__What you have to do__. Lines with the word "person" in them must be copied from the records below.

Record set Block Start

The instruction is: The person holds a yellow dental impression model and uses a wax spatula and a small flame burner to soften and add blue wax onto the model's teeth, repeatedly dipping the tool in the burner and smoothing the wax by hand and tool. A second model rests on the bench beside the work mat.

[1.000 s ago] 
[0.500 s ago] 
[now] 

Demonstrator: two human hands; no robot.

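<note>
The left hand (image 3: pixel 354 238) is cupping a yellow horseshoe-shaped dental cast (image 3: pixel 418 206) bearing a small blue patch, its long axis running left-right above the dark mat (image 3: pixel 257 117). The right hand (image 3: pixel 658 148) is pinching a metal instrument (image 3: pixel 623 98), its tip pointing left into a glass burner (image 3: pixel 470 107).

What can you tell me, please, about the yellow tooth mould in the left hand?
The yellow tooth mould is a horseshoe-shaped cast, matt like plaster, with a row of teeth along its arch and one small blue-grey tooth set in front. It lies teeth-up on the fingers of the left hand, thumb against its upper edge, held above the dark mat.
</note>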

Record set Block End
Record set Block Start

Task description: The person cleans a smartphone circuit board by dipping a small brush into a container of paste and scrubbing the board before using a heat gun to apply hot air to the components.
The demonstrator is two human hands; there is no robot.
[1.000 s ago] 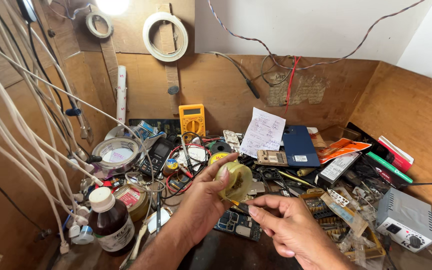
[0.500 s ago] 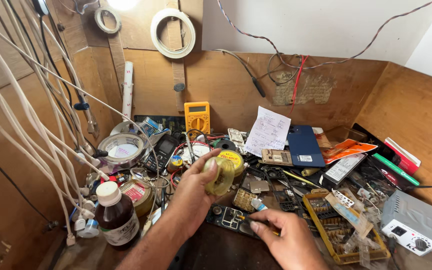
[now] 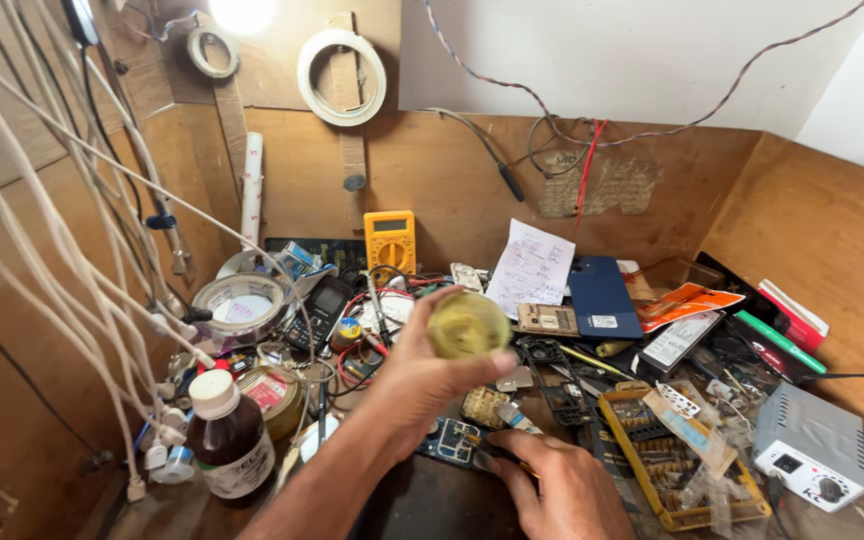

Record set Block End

__Solution to the problem__.
The instruction is: The person holds a yellow dental impression model and uses a wax spatula and a small flame burner to soften and add blue wax onto the model's teeth, repeatedly dipping the tool in the burner and smoothing the wax by hand and tool. A second model rests on the bench beside the work mat.
Task description: The person cleans a smartphone circuit board by dipping a small brush into a container of paste and scrubbing the board before using a heat gun to apply hot air to the components.

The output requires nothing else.